Could you retype all of the records exactly, leaving out every picture?

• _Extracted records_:

_____

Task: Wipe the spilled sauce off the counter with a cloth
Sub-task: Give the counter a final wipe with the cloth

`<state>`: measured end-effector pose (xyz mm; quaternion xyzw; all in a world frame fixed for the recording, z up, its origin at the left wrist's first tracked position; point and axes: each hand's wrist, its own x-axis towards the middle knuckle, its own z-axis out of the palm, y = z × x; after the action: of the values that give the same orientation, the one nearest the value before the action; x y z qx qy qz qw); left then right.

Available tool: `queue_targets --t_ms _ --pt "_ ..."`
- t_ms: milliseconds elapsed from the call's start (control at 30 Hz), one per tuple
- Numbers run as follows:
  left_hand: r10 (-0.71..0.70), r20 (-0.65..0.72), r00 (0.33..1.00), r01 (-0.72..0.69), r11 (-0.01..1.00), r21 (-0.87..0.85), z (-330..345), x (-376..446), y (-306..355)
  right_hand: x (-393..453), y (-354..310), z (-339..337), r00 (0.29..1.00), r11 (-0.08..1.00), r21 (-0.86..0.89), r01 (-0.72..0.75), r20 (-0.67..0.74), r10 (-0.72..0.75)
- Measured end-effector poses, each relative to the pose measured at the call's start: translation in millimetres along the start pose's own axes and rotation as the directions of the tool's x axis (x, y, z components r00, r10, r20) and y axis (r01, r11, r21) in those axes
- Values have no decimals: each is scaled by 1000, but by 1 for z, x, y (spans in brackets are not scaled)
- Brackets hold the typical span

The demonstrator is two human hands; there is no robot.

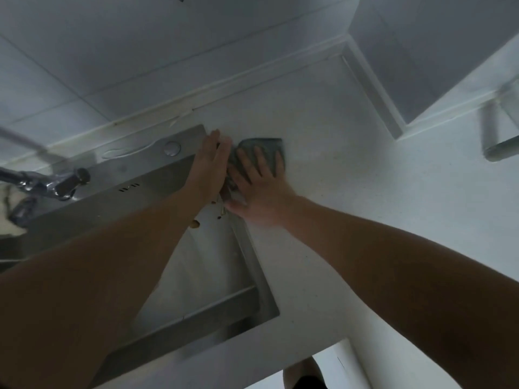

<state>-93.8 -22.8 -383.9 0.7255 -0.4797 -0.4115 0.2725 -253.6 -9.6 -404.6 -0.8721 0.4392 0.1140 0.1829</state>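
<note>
The right hand (259,192) presses flat, fingers spread, on a grey cloth (261,150) lying on the white tabletop (351,192) just beside the far right corner of the steel sink (157,192). The left hand (209,167) stands edge-on with straight fingers against the cloth's left side, at the sink rim. Small brown sauce spots (195,223) lie below the hands near the rim. A tap (47,183) stands at the sink's left.
</note>
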Motion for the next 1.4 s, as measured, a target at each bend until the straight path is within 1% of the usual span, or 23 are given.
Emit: queue_targets --t_ms 33,100,167,200,233,300,333,400,433,500,567,633,667,700,767,833,933,1033,1100,1200,1267,1333,1400 --pt "5 10 1000 -6 1000 30 2 -6 0 -12 3 4 999 999 -8 51 4 -51" --pt "37 16 999 -40 985 167 12 -18 -2 -34 21 15 991 989 -64 133 5 -133" --pt "114 24 993 -116 948 296 26 -30 0 -51 48 17 989 982 -119 148 12 -148" --pt "155 33 987 -157 935 318 34 -35 2 -53 64 14 993 985 -126 115 20 -114" --pt "185 50 981 -191 928 320 42 -39 3 -52 80 9 999 992 -119 52 16 -51" --pt "218 84 972 -234 913 334 57 -44 2 -43 117 -6 993 989 -86 -116 -39 113" --pt "224 88 971 -241 900 363 64 -46 1 -40 139 -12 979 979 -60 -196 -65 192" --pt "241 56 969 -241 870 431 71 -49 -2 -39 183 -22 940 943 20 -333 -70 334" --pt "254 37 966 -242 855 458 73 -50 -3 -44 202 -24 921 923 62 -380 -69 384" --pt "265 16 964 -239 840 488 75 -49 -5 -58 221 -25 904 906 92 -413 -77 420" --pt "262 3 965 -232 849 474 76 -50 -3 -69 215 -21 888 889 108 -444 -78 453" --pt "264 -19 964 -229 869 437 75 -51 -3 -68 191 -16 859 860 138 -491 -85 504" --pt "256 -24 966 -224 884 409 74 -52 -1 -67 174 -15 861 860 142 -489 -76 502" --pt "242 -35 970 -211 901 378 74 -52 0 -65 155 -11 879 879 132 -459 -75 471" --pt "209 -60 976 -181 935 306 73 -53 4 -61 114 3 930 933 93 -348 -90 356" --pt "210 -46 977 -190 944 268 70 -53 4 -62 74 18 966 970 61 -235 -94 240" --pt "213 4 977 -210 964 164 65 -49 1 -67 31 29 988 991 1 -132 -79 132" --pt "163 59 985 -166 985 48 56 -49 -3 -81 4 38 997 998 -34 -51 -51 49" --pt "199 97 975 -208 974 93 55 -59 -6 -102 -6 48 1000 999 -34 1 -28 -2" --pt "291 167 942 -328 906 269 63 -82 -14 -134 4 61 998 997 -52 53 -12 -54" --pt "364 246 898 -431 840 330 74 -93 -15 -151 28 60 1000 997 -74 9 1 -9" --pt "417 322 850 -519 767 376 88 -95 -13 -157 66 51 992 990 -55 -130 -10 129" --pt "435 363 824 -563 698 443 92 -96 -14 -152 109 38 961 961 -21 -275 -39 274"
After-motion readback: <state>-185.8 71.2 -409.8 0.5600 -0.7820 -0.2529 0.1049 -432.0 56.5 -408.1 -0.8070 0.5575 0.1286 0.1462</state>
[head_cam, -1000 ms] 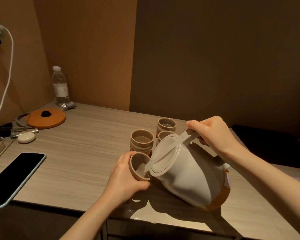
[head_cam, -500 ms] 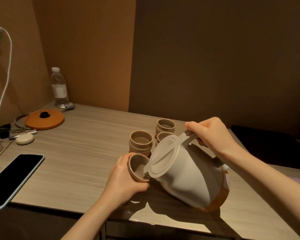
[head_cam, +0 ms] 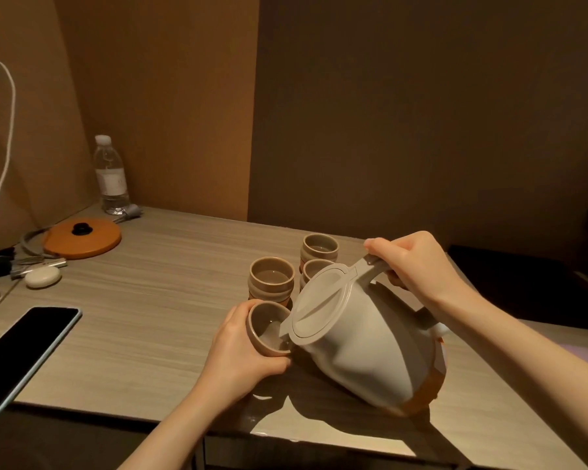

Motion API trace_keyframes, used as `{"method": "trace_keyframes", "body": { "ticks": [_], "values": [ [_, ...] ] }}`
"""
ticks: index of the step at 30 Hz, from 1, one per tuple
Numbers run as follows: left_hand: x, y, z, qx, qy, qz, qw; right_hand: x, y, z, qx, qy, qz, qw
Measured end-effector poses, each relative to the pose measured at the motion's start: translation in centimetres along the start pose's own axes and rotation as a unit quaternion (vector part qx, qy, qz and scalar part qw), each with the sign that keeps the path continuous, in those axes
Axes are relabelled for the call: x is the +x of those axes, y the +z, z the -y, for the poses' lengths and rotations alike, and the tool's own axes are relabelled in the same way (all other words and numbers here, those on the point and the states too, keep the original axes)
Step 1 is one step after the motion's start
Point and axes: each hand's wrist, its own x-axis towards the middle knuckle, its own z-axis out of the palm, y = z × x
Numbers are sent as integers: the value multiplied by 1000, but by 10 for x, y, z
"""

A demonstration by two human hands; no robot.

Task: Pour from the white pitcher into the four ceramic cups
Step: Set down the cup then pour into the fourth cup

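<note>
Right hand [head_cam: 418,266] comes in from the right, fingers curled tight around the handle of the white plastic pitcher with the flat lid [head_cam: 360,337], which is tipped hard to the left, its orange base lifted toward the right. Left hand [head_cam: 241,354] reaches up from below, fingers wrapped around a tan ceramic cup [head_cam: 269,329] tilted toward the spout, rim touching the lid's edge. Three more tan ceramic cups [head_cam: 271,279] stand upright on the wood-grain desk [head_cam: 150,317] just behind.
</note>
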Motion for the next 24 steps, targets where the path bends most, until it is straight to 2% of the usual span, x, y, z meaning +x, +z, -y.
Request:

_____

• _Task result_:
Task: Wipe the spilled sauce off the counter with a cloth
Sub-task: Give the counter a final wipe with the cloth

`<state>`: measured end-effector pose (xyz mm; quaternion xyzw; all in a world frame fixed for the recording, z up, its origin at the left wrist's first tracked position; point and axes: each hand's wrist, its own x-axis towards the middle knuckle, its own z-axis out of the palm, y = z × x; after the action: of the values that give the same orientation, the one nearest the value before the action; x y z qx qy qz qw); left then right.

Available tool: `queue_targets --t_ms _ --pt "_ ..."`
- t_ms: milliseconds elapsed from the call's start (control at 30 Hz), one per tuple
- Numbers run as follows:
  left_hand: r10 (-0.71..0.70), r20 (-0.65..0.72), r00 (0.33..1.00), r01 (-0.72..0.69), r11 (-0.01..1.00), r21 (-0.87..0.85), z (-330..345), x (-376..446), y (-306..355)
  right_hand: x (-393..453), y (-354..310), z (-339..337), r00 (0.29..1.00), r11 (-0.08..1.00), r21 (-0.86..0.89), r01 (-0.72..0.75), r20 (-0.67..0.74), r10 (-0.72..0.75)
- Measured end-effector poses, each relative to the pose measured at the call's start: translation in millimetres along the start pose's own axes and rotation as the directions of the tool's x axis (x, y, z components r00, r10, r20) and y axis (r01, r11, r21) in those axes
- Values have no decimals: each is scaled by 1000, but by 1 for z, x, y (spans in brackets are not scaled)
- Brackets hold the typical span

The demonstrator is two human hands; there is no robot.


<state>-93.8 -22.8 -383.9 0.7255 -0.4797 -0.4115 0.2725 -253.6 -9.6 -404.6 -0.8721 0.4392 0.1140 0.1829</state>
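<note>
The right hand (259,192) presses flat, fingers spread, on a grey cloth (261,150) lying on the white tabletop (351,192) just beside the far right corner of the steel sink (157,192). The left hand (209,167) stands edge-on with straight fingers against the cloth's left side, at the sink rim. Small brown sauce spots (195,223) lie below the hands near the rim. A tap (47,183) stands at the sink's left.
</note>
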Motion for the next 1.4 s, as measured, a target at each bend until the straight path is within 1% of the usual span, or 23 are given.
Emit: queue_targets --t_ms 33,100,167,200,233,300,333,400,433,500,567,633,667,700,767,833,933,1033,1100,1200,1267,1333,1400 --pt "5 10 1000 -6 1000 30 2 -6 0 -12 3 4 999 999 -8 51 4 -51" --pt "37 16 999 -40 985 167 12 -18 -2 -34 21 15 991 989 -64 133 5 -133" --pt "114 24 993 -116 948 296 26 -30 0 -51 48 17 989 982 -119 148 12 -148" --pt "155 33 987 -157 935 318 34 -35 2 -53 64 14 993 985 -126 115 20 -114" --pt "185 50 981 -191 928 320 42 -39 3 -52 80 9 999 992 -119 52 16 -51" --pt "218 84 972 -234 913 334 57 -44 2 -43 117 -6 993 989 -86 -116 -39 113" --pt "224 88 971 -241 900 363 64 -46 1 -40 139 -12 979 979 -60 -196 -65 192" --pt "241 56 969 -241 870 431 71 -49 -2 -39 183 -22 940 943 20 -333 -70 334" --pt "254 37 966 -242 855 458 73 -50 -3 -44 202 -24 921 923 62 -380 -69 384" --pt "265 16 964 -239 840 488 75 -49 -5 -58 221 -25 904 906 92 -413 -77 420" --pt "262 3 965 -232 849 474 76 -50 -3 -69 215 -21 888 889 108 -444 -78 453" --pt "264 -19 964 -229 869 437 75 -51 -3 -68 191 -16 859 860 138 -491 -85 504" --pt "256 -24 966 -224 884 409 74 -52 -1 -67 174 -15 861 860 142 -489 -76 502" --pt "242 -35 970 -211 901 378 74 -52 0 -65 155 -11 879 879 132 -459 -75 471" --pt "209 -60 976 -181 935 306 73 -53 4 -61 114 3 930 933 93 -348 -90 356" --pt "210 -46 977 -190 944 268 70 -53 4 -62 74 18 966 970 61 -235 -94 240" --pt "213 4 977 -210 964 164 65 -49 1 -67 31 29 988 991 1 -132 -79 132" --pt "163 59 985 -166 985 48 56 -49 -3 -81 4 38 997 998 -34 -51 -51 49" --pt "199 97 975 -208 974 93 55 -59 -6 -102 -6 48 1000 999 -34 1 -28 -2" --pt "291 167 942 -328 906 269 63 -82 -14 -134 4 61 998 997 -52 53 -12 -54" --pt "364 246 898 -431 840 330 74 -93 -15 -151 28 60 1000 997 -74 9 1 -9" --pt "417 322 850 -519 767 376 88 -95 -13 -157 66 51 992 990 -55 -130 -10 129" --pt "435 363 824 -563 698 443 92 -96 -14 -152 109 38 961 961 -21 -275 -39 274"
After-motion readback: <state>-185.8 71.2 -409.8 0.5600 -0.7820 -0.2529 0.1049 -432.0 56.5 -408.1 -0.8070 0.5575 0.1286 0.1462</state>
[head_cam, -1000 ms] 
[head_cam, -500 ms] 
[head_cam, +0 ms] 

Motion API trace_keyframes, used as `{"method": "trace_keyframes", "body": { "ticks": [_], "values": [ [_, ...] ] }}`
"""
ticks: index of the step at 30 Hz, from 1, one per tuple
Numbers run as follows: left_hand: x, y, z, qx, qy, qz, qw; right_hand: x, y, z, qx, qy, qz, qw
Measured end-effector poses, each relative to the pose measured at the motion's start: translation in centimetres along the start pose's own axes and rotation as a unit quaternion (vector part qx, qy, qz and scalar part qw), each with the sign that keeps the path continuous, in those axes
Axes are relabelled for the call: x is the +x of those axes, y the +z, z the -y, for the poses' lengths and rotations alike, and the tool's own axes are relabelled in the same way (all other words and numbers here, those on the point and the states too, keep the original axes)
Step 1 is one step after the motion's start
Point and axes: each hand's wrist, its own x-axis towards the middle knuckle, its own z-axis out of the palm, y = z × x
Numbers are sent as integers: the value multiplied by 1000, but by 10 for x, y, z
"""

A demonstration by two human hands; no robot.

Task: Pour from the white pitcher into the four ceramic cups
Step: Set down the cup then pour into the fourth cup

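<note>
Right hand [head_cam: 418,266] comes in from the right, fingers curled tight around the handle of the white plastic pitcher with the flat lid [head_cam: 360,337], which is tipped hard to the left, its orange base lifted toward the right. Left hand [head_cam: 241,354] reaches up from below, fingers wrapped around a tan ceramic cup [head_cam: 269,329] tilted toward the spout, rim touching the lid's edge. Three more tan ceramic cups [head_cam: 271,279] stand upright on the wood-grain desk [head_cam: 150,317] just behind.
</note>
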Motion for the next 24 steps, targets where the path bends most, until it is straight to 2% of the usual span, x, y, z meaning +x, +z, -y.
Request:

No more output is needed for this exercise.